## WHAT IS NEEDED
Print exactly the lines that run from the opening line of the material through the line with "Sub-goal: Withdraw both", and nothing else, leaving out pictures.

---*---

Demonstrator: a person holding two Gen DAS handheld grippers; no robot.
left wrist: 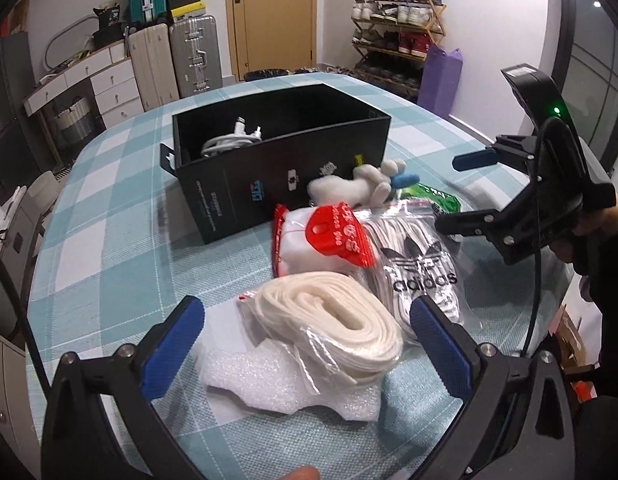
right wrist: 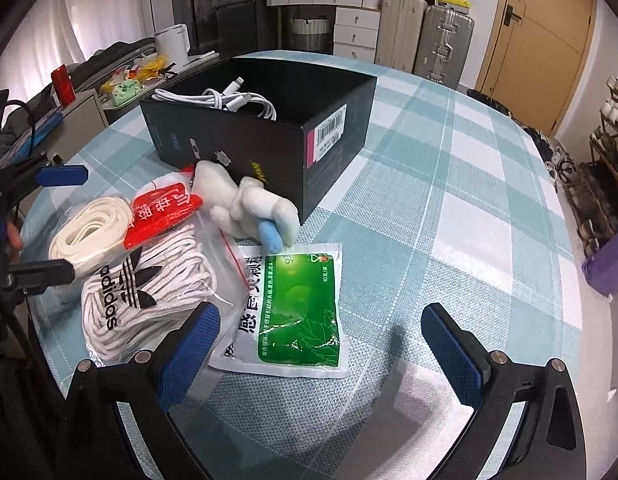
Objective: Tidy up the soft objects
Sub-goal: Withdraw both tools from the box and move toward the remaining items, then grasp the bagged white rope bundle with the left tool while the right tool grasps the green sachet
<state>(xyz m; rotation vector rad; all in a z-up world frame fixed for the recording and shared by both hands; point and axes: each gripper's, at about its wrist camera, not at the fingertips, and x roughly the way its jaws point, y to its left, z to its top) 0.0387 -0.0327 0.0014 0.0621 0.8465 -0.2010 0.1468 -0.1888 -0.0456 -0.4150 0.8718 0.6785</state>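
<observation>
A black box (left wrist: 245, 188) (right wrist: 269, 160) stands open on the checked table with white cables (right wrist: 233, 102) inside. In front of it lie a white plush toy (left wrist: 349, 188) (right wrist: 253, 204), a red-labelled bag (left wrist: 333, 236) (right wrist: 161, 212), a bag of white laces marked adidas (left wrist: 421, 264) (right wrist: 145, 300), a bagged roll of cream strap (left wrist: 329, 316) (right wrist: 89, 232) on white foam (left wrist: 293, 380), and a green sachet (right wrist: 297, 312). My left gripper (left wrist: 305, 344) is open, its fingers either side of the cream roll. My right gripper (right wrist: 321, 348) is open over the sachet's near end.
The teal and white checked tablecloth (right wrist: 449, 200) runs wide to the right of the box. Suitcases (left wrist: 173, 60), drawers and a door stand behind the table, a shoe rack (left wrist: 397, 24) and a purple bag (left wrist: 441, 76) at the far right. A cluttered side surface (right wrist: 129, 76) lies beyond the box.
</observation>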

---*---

## THE COMPLETED TASK
Demonstrator: a person holding two Gen DAS handheld grippers; no robot.
left wrist: 
right wrist: 
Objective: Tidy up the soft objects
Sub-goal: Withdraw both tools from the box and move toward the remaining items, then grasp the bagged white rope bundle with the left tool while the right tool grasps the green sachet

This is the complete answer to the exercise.